ICE-Direktor tritt aufgrund politischer Veränderungen zurück: Wie geht es weiter?

Der amtierende ICE-Direktor Todd Lyons, eine Schlüsselfigur in Trumps Abschiebeagenda, kündigt seinen Rücktritt angesichts der sich ändernden Einwanderungspolitik unter der Biden-Regierung an.
In einer bedeutenden Entwicklung im Bereich der US-Einwanderungspolitik hat das Department of Homeland Security (DHS) angekündigt, dass Todd Lyons, der amtierende Direktor der US-amerikanischen Einwanderungs- und Zollbehörde (ICE), Ende Mai von seinem Amt zurücktreten wird.
Lyons, der als wichtiger Vollstrecker der aggressiven Abschiebeagenda des ehemaligen Präsidenten Donald Trump fungierte, hat eine turbulente Zeit geleitet in der Geschichte der Agentur.

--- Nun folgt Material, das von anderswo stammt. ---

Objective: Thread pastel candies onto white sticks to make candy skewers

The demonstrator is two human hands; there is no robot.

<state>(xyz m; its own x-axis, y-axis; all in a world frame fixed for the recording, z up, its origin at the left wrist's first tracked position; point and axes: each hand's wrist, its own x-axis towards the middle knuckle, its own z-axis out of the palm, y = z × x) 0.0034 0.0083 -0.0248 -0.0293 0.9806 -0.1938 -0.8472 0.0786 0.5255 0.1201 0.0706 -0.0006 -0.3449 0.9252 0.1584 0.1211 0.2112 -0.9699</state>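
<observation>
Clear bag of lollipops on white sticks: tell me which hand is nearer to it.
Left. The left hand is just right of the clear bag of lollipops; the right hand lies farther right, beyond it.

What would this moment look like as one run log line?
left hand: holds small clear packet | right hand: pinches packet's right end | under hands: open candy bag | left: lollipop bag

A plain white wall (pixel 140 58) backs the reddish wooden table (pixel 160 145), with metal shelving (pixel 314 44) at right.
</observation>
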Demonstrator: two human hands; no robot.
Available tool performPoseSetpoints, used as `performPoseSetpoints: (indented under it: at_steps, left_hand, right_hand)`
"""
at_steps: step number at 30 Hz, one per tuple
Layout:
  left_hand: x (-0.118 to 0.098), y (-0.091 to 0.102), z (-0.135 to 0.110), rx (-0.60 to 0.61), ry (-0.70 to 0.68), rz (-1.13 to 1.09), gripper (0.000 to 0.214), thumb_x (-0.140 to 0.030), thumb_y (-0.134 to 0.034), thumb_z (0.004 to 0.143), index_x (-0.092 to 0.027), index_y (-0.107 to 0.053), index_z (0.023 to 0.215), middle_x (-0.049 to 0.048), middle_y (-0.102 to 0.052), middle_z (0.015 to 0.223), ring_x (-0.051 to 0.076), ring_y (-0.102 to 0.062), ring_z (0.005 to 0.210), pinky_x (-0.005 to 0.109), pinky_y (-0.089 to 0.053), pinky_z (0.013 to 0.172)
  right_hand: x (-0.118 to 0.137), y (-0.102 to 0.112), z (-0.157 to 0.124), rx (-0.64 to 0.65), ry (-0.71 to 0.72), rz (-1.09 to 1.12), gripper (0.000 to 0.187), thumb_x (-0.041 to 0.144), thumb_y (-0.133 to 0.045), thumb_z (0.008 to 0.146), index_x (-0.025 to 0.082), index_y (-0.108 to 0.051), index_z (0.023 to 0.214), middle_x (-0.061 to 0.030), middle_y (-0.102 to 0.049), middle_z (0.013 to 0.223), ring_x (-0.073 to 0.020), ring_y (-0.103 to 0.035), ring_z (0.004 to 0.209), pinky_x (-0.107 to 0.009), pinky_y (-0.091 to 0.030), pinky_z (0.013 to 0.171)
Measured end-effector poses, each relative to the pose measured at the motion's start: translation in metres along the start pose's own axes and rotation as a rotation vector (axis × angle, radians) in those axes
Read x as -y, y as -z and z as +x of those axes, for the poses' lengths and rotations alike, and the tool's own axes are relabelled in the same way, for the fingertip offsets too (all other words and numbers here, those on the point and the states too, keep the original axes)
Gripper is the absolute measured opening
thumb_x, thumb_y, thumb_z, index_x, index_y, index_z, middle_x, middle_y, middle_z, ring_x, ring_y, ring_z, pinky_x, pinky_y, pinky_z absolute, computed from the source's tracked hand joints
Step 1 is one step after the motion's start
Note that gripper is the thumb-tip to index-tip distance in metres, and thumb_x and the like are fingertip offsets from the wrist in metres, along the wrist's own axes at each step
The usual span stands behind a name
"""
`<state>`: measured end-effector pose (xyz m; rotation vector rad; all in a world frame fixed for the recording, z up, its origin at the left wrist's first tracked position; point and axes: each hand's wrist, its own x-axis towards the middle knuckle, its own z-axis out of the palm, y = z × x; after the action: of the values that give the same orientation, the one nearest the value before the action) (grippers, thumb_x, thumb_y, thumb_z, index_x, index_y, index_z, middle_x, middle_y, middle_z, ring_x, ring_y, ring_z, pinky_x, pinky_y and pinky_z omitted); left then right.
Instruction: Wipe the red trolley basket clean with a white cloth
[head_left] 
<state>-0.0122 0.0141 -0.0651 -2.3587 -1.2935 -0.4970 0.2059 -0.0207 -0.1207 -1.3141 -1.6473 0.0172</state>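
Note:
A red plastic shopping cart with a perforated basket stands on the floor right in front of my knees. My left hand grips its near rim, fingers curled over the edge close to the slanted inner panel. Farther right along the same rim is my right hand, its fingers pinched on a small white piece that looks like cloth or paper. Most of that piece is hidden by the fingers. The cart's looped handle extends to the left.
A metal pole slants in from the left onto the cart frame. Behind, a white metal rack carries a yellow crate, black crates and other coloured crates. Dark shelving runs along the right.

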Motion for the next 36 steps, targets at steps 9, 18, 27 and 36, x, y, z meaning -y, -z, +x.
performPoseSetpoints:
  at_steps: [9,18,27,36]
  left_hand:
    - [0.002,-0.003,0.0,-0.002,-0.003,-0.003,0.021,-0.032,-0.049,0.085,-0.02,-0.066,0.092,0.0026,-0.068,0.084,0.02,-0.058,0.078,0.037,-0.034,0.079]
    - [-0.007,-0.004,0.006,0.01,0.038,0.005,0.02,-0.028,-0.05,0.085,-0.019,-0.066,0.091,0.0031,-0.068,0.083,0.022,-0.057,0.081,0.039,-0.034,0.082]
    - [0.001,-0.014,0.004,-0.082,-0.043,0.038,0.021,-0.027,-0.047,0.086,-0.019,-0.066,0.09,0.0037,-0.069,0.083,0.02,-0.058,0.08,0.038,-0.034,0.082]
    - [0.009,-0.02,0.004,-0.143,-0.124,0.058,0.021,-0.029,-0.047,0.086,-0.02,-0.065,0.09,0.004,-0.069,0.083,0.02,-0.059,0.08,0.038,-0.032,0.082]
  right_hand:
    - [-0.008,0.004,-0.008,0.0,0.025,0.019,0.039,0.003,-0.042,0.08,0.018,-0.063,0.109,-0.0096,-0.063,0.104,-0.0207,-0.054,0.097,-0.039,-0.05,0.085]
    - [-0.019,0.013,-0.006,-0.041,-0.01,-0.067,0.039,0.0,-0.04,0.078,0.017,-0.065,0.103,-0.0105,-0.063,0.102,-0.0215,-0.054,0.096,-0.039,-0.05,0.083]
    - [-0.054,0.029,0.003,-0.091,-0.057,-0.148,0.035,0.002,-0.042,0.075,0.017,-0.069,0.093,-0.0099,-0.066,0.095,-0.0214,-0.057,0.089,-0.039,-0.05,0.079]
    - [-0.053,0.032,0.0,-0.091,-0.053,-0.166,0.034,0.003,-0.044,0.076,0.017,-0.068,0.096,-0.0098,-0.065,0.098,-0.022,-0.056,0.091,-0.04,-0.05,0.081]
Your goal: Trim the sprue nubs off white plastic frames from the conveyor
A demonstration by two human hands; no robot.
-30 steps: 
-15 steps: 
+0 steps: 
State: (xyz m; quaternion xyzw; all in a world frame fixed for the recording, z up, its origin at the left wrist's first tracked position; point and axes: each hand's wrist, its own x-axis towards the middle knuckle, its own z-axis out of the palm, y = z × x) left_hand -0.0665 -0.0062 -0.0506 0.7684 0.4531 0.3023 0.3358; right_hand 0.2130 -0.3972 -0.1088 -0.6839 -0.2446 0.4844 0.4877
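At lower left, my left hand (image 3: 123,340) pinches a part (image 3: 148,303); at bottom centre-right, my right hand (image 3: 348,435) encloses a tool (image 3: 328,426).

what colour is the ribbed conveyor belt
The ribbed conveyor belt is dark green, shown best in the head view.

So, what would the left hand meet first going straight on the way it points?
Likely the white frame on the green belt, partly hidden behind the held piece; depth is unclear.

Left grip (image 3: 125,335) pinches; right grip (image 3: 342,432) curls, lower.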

Sein Rücktritt erfolgt zu einem Zeitpunkt, an dem die Biden-Regierung einen neuen Kurs in der Einwanderungspolitik einschlägt und dabei den Schwerpunkt auf einen humaneren und mitfühlenderen Ansatz legt.
Die Entscheidung zum Rücktritt markiert das Ende einer Ära für Lyons, der eine zentrale Figur bei der Umsetzung von Trumps harter Einwanderungspolitik war. Während seiner Amtszeit sah sich die Agentur weit verbreiteter Kritik von Einwanderervertretern und Bürgerrechtsgruppen ausgesetzt, die ICE vorwarfen, hartnäckige Taktiken anzuwenden und die Rechte von Einwanderern ohne Papiere zu missachten.